[[ Dataset section, beginning ]]
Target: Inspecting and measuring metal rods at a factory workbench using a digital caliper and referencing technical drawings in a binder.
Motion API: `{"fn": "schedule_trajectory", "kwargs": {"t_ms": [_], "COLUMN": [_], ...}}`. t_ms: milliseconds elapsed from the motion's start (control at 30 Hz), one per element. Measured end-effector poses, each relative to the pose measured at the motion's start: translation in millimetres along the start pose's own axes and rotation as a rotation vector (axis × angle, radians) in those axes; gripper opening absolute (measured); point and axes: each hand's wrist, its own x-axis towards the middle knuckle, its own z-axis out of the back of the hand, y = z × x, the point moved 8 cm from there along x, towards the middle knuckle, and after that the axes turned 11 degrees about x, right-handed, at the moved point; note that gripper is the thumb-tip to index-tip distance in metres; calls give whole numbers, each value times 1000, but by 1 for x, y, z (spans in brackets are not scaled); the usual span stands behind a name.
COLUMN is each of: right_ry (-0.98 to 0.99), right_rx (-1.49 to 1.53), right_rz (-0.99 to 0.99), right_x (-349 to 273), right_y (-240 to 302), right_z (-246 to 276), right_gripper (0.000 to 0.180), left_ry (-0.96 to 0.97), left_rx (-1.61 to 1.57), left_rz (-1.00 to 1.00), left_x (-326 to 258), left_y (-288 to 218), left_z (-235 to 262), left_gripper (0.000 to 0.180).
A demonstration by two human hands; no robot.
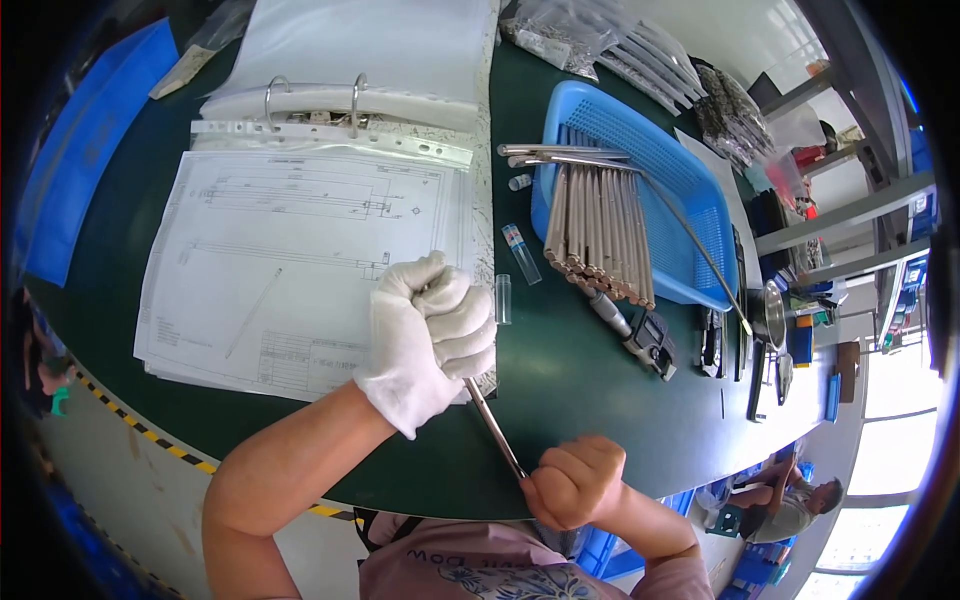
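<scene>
My left hand (pixel 432 330), in a white glove, is closed around the upper part of a thin metal rod (pixel 492 425) over the dark green table (pixel 570 390). My bare right hand (pixel 575 482) is clenched into a fist at the rod's lower end, near the table's front edge. The rod runs diagonally between the two hands. Under the gloved hand lies a sheet with a technical drawing (pixel 290 260), part of an open ring binder (pixel 320 100).
A blue plastic basket (pixel 690 200) right of the binder holds several metal rods (pixel 600 235). Small clear tubes (pixel 522 252) lie beside it. A digital caliper (pixel 640 335) rests in front of the basket. Bags of parts sit at the back. Another person sits at lower right (pixel 790 500).
</scene>
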Motion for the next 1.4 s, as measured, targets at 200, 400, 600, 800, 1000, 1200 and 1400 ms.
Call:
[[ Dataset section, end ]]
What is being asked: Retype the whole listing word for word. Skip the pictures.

Answer below:
Target: Inspecting and measuring metal rods at a factory workbench using a digital caliper and referencing technical drawings in a binder.
Motion API: `{"fn": "schedule_trajectory", "kwargs": {"t_ms": [_], "COLUMN": [_], ...}}`. t_ms: milliseconds elapsed from the motion's start (control at 30 Hz), one per element. Measured end-effector poses, each relative to the pose measured at the motion's start: translation in millimetres along the start pose's own axes and rotation as a rotation vector (axis × angle, radians) in those axes; gripper opening absolute (measured); point and axes: each hand's wrist, its own x-axis towards the middle knuckle, its own z-axis out of the back of the hand, y = z × x, the point moved 8 cm from there along x, towards the middle knuckle, and after that the axes turned 11 degrees about x, right-handed, at the moved point; note that gripper is the thumb-tip to index-tip distance in metres; calls give whole numbers, each value times 1000, but by 1 for x, y, z (spans in brackets are not scaled); the usual span stands behind a name.
COLUMN is each of: right_ry (-0.98 to 0.99), right_rx (-1.49 to 1.53), right_rz (-0.99 to 0.99), right_x (-349 to 273), right_y (-240 to 302), right_z (-246 to 276), right_gripper (0.000 to 0.180), left_ry (-0.96 to 0.97), left_rx (-1.61 to 1.57), left_rz (-1.00 to 1.00), left_x (-326 to 258), left_y (-288 to 218), left_z (-235 to 262), left_gripper (0.000 to 0.180).
A demonstration by two human hands; no robot.
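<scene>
My left hand (pixel 432 330), in a white glove, is closed around the upper part of a thin metal rod (pixel 492 425) over the dark green table (pixel 570 390). My bare right hand (pixel 575 482) is clenched into a fist at the rod's lower end, near the table's front edge. The rod runs diagonally between the two hands. Under the gloved hand lies a sheet with a technical drawing (pixel 290 260), part of an open ring binder (pixel 320 100).
A blue plastic basket (pixel 690 200) right of the binder holds several metal rods (pixel 600 235). Small clear tubes (pixel 522 252) lie beside it. A digital caliper (pixel 640 335) rests in front of the basket. Bags of parts sit at the back. Another person sits at lower right (pixel 790 500).
</scene>
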Motion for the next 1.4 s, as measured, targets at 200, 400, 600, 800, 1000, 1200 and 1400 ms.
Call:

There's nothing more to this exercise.